Definition
Airports without an operating control tower, where pilots are responsible for sequencing themselves into the traffic pattern and separating from other aircraft using self-announced position reports on a common radio frequency (CTAF).
Plain English
Airports with no tower controller telling pilots when to land, take off, or where to go. Pilots talk to each other on a shared radio frequency and work out the order themselves.
Context Anchor
You see this term when planning, teaching, or practicing takeoffs and landings at airports without an operating control tower.
Derivation
"Uncontrolled" here refers to the absence of an active air traffic control tower at the airport — not to the airspace being unregulated or to pilots flying without rules.

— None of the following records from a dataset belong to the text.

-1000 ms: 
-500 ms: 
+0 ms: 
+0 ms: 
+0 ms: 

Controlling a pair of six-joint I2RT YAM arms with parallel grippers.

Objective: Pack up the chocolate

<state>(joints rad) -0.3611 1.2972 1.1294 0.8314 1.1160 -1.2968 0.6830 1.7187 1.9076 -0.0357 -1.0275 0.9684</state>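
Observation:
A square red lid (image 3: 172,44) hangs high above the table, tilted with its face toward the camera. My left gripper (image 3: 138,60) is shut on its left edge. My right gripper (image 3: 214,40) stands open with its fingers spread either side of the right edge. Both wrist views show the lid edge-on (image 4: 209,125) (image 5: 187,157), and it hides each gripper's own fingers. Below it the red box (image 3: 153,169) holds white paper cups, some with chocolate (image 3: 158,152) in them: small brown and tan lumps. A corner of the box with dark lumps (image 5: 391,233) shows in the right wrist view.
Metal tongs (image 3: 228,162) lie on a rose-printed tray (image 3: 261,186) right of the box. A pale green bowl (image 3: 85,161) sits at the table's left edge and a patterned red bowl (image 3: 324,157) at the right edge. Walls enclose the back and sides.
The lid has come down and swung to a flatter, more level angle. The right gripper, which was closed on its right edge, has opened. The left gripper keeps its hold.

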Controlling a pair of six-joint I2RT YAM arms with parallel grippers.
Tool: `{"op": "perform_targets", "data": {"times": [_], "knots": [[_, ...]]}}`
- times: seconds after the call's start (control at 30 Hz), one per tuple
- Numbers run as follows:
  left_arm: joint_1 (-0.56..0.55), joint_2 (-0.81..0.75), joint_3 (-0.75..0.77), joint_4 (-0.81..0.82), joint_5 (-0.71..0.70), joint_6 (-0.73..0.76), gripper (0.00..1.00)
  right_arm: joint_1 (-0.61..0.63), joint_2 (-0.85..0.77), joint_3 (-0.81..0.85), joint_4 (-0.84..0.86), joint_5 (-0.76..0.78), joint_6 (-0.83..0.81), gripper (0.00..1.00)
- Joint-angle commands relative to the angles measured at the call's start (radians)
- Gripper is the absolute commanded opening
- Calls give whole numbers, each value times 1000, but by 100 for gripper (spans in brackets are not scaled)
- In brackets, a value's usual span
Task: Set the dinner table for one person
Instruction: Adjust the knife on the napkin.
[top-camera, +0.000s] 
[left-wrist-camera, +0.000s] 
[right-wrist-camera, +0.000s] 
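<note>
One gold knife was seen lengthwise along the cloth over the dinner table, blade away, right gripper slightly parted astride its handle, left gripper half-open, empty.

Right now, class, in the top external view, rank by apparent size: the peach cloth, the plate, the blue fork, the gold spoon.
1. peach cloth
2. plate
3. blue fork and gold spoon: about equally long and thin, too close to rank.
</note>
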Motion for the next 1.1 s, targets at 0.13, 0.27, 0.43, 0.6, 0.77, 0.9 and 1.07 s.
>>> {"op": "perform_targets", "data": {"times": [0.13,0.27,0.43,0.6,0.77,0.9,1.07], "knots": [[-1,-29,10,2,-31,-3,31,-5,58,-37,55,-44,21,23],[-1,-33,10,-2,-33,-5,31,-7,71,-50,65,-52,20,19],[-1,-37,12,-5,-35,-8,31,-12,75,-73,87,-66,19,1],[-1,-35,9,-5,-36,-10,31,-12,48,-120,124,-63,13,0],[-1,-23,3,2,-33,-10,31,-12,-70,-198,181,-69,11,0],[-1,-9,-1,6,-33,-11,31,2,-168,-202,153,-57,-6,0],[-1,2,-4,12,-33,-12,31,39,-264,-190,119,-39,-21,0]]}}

The field still has procedures; what it lacks is a controller issuing instructions.
Why Pilots Care
Safe operations here depend on disciplined radio use and visual scanning to avoid conflicts during approach, landing, and departure.
Intuition Check
Do not read “uncontrolled” as “unsafe,” “abandoned,” or “anything goes.” It means there is no operating tower controlling local airport traffic, so pilots must manage spacing, communication, and runway use themselves.
Example Sentence 1
Before flying into an uncontrolled field, the student reviewed the published traffic pattern altitude and the CTAF frequency.
Example Sentence 2
Before entering the pattern at an uncontrolled field, the pilot announced their position and intentions on the common frequency.